Word2Vec: Turning Word Neighborhoods into Embeddings
Word2Vec learns dense word vectors by predicting local contexts with CBOW or Skip-gram, clustering similar words like 'cat' and 'dog' via repeated gradient updates from shared neighborhoods.
Shift from Isolated IDs to Relational Embeddings
Before Word2Vec, words were treated as unique IDs or one-hot vectors (e.g., cat → 1,0,0,0,0), preserving identity but ignoring relationships like 'cat' closer to 'dog' than 'engine'. Word2Vec flips this by learning dense vectors where meaning emerges from context: a word's vector is shaped by its repeated local neighborhoods in text. For a tiny corpus ('the cat drinks milk', 'the dog drinks water'), 'cat' appears near 'the', 'drinks', 'milk', 'chases', 'mouse', while 'dog' shares 'the', 'drinks', 'chases' but differs on 'water', 'ball'. Similar contexts deliver matching gradient signals during training, pulling vectors like cat 0.82, 0.21, -0.05 and dog 0.79, 0.25, -0.03 into nearby regions, enabling geometric analogies like king - man + woman ≈ queen.
This relational view—words as positions in a space preserving structure—outperforms sparse representations because similar training pressures from neighborhoods create clustered embeddings without explicit semantic rules.
CBOW vs Skip-gram: Dual Paths to Context Prediction
Word2Vec optimizes dense vectors (e.g., size 3 for vocab of 9) via a simple network: one-hot input (size 9) → hidden layer (size 3) → output scores (size 9). The hidden weights form the embedding table, where each word's row (e.g., initial cat 0.11, -0.08, 0.05) gets refined.

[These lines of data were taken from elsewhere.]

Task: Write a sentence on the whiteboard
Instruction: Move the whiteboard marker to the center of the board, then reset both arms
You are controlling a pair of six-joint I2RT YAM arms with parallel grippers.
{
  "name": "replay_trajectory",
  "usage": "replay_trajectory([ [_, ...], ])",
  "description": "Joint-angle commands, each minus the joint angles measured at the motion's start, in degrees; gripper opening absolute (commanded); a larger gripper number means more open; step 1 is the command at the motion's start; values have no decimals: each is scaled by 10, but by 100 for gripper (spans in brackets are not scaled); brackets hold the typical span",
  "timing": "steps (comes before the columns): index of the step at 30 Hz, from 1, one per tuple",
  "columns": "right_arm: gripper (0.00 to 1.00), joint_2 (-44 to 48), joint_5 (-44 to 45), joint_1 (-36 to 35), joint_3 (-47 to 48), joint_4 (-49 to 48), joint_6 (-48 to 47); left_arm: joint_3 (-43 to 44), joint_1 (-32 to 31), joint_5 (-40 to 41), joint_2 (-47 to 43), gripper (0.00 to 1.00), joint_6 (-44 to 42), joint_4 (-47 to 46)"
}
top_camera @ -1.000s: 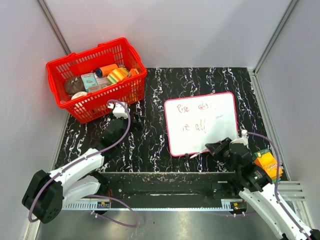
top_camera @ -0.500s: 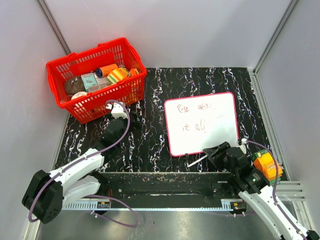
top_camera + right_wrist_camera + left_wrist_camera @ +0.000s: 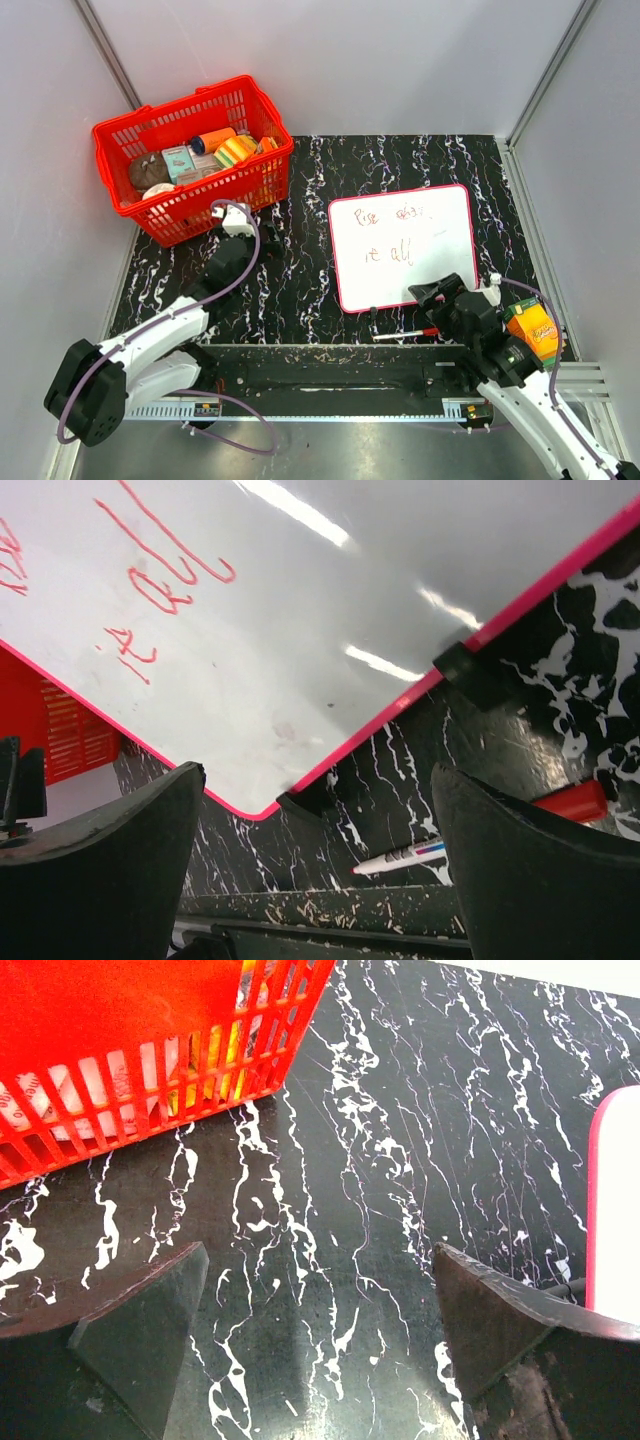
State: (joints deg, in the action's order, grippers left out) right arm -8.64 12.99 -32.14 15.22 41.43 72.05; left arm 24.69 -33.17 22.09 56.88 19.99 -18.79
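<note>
Lower right of frame: right gripper point(image 3: 428, 308) w/ jaws spread wide, holding nothing — marker point(image 3: 405, 335) lies loose below whiteboard point(image 3: 445, 255), centre-right, red sentence point(image 3: 395, 235) on it; left gripper point(image 3: 232, 212) likewise agape nr basket point(image 3: 205, 195) — best lift straight up, w/o smearing ink.

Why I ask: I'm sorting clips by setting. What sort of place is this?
Probably a lab robot cell, not a home: plain grey wall panels box in a black marbled table, with a whiteboard and a red basket of mixed props laid out on it.
</note>
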Motion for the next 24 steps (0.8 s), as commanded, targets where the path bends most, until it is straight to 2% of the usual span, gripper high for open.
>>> replay_trajectory([
  [1, 100, -34, 45, 2, 39, -68, -85, 11, 1, -32, 9, 99, -3, -21],
  [6, 100, -107, 81, 2, 74, -148, -184, 16, 1, -74, 24, 99, -22, -23],
  [9, 100, -153, 130, 2, 113, -184, -296, 17, 1, -78, 27, 99, -26, -21],
  [12, 100, -247, 197, 2, 167, -224, -447, 18, 1, -71, 24, 99, -28, -18],
  [14, 100, -276, 242, 2, 182, -261, -501, 17, 1, -68, 18, 99, -31, -13],
  [16, 100, -299, 280, 2, 172, -345, -586, 14, 1, -62, 7, 99, -33, -13],
  [20, 100, -309, 317, 2, 115, -499, -659, 19, 1, -42, -17, 99, -40, -2],
  [21, 100, -310, 315, 2, 102, -573, -704, 9, 1, -47, -22, 99, -51, -12],
  [24, 100, -340, 345, 2, 65, -699, -778, -3, 0, -24, -61, 99, -85, -20],
])
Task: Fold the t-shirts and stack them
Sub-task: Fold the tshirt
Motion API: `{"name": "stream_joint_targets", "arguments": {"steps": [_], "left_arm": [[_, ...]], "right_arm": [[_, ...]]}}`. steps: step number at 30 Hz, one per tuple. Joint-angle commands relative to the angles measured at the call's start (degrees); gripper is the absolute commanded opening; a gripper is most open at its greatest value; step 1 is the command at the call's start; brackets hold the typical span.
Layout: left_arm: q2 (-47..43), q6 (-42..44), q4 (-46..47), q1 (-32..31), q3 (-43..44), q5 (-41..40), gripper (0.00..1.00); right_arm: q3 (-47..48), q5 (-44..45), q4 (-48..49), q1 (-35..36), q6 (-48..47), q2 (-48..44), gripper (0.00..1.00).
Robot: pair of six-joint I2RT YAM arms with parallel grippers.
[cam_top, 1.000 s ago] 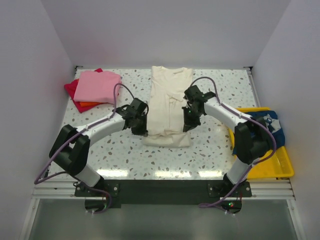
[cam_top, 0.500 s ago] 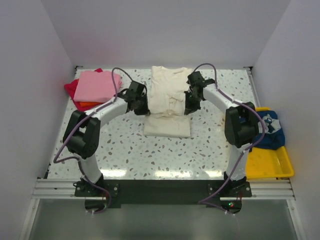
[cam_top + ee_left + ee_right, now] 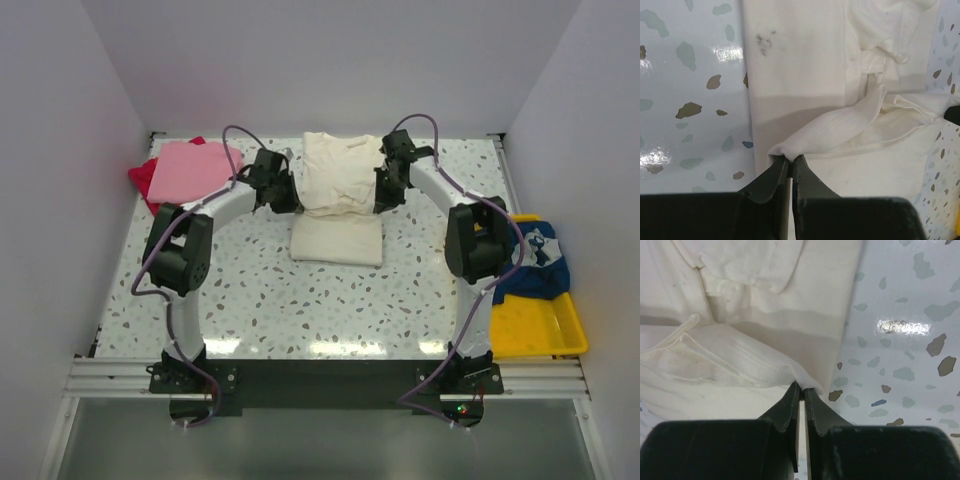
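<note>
- Left gripper [image 3: 790, 159] is clamped on a bunched fold at the left edge of the cream t-shirt [image 3: 338, 180]. The right gripper [image 3: 802, 386] pinches a fold at its right edge.
- Between the 2 grippers the cloth is lifted and doubled over. The shirt's near end lies flat on the speckled table [image 3: 300, 300].
- A pink t-shirt [image 3: 190, 170] lies on a red t-shirt [image 3: 143, 178] at the far left corner.
- A navy t-shirt [image 3: 535, 262] rests on the yellow tray [image 3: 535, 325] at the right edge.
</note>
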Motion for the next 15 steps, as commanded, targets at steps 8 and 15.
{"name": "stream_joint_targets", "arguments": {"steps": [8,15], "left_arm": [[2.94,2.52,4.54,2.73,5.84,1.17,0.23],[-2.85,2.96,4.53,3.17,3.39,-2.08,0.97]], "right_arm": [[4.99,1.39,0.61,-1.26,-1.77,3.28,0.01],[9.48,0.95,-0.28,-1.53,-2.12,0.04,0.50]]}}
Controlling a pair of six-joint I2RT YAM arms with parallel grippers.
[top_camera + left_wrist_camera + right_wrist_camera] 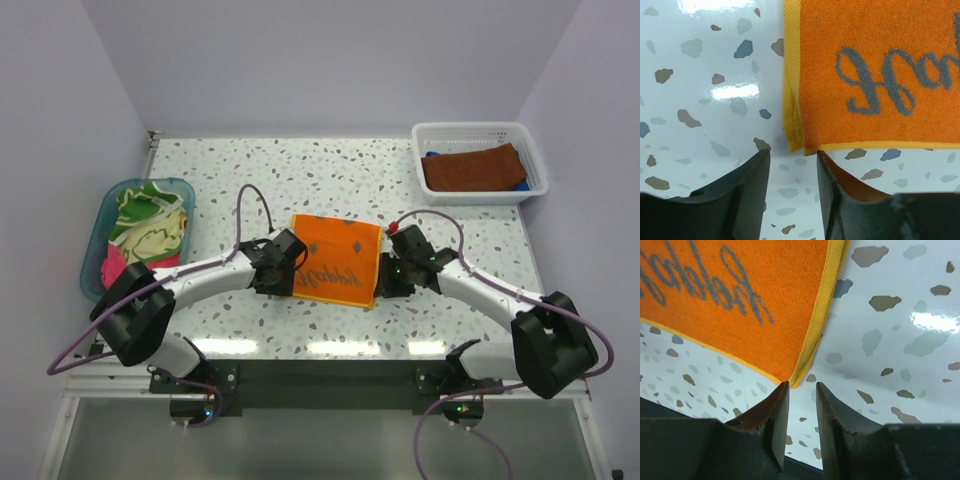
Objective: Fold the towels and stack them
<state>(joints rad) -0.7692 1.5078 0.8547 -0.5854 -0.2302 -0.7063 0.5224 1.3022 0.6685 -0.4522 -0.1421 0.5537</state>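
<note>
orange towel (337, 262): terry cloth, bright orange with a yellow border, grey cursive lettering across its near half and a small grey diamond mark nearer the far right corner
layers: the left wrist view shows doubled edges at the near left corner, so it lies folded
place: flat on the middle of the bench, between the two end effectors
bench (240, 165): glossy white top speckled with grey, brown and blue chips; bright lamp reflections along its near edge
room: plain pale lavender walls (330, 60) on three sides
heading: almost square from above, so no clear long axis; its edges are turned slightly off the bench edges, and the lettering runs left to right
left end effector (792, 165): jaws parted, bare bench between them, tips just short of the towel's near left corner, holding nothing
right end effector (802, 390): jaws parted by a narrow gap, nothing in it; the towel's near right corner lies just at one fingertip
white mesh basket (480, 130): far right corner of the bench, holding a rust brown towel (472, 168) with a blue towel (520, 185) peeking out beneath
teal tub (100, 235): left side of the bench, holding a green and yellow patterned towel (150, 225) and a pink towel (113, 268), both crumpled
</note>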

CBOW predicts center from context (input: 'the', 'drinks' → target: 'cat'), treating surroundings as clues that constrain word identity, like recovering a word from its situational fit. Skip-gram reverses it (input: 'cat' → targets: 'the', 'drinks'), capturing a word's relational footprint—what neighbors it generates. With window size 1, Skip-gram generates pairs like cat → the, cat → drinks; CBOW inverts them.
Both unify around mutual definition: context shapes word (CBOW), word shapes context (Skip-gram). Skip-gram excels for rare words by amplifying their signal; CBOW smooths frequent ones. Together, they force embeddings to encode predictive utility, yielding a map where milk 0.10, 0.88, -0.12 clusters near water 0.07, 0.84, -0.10.
Training Mechanics: Gradients Sculpt the Space
Training slides a window over text, generating examples (e.g., center 'cat' with contexts 'the', 'drinks'). For Skip-gram on cat → the: retrieve cat's vector, compute output scores (e.g., the: 0.12 → softmax prob 0.20), measure error against target, backpropagate to nudge weights—pulling cat closer to 'the', pushing from negatives like 'engine'.
Negative sampling scales this: for cat → drinks, attract to true pair, repel 3-5 random fakes (e.g., 'banana', 'cloud'), forming geometry via affinity (pet/action contexts) and boundaries (unrelated ones). Repeated across corpus, similar contexts yield parallel updates: cat and dog, both near 'the/drinks/chases', converge without semantic labels.
Outcome: random initials become relational map. Training builds it via 'enormous tiny corrections'; full process turns prediction errors into stable positions.
Inference and Limitations in Modern Context
Post-training, discard the predictor; use the embedding matrix for lookups (cat's vector), similarity (cosine distance clusters cat/dog over cat/engine), averaging for sentences ('the cat drinks milk' → mean vector), or downstream tasks like classification.
Word2Vec revolutionized NLP by proving prediction yields emergent semantics, replacing hand-engineered features with learned geometry. Yet static vectors fail polysemy ('bank' as river/finance gets one embedding), spurring contextual models like BERT. Legacy: modern LLMs inherit context-driven, relational meaning—embeddings as vectors first, structure second.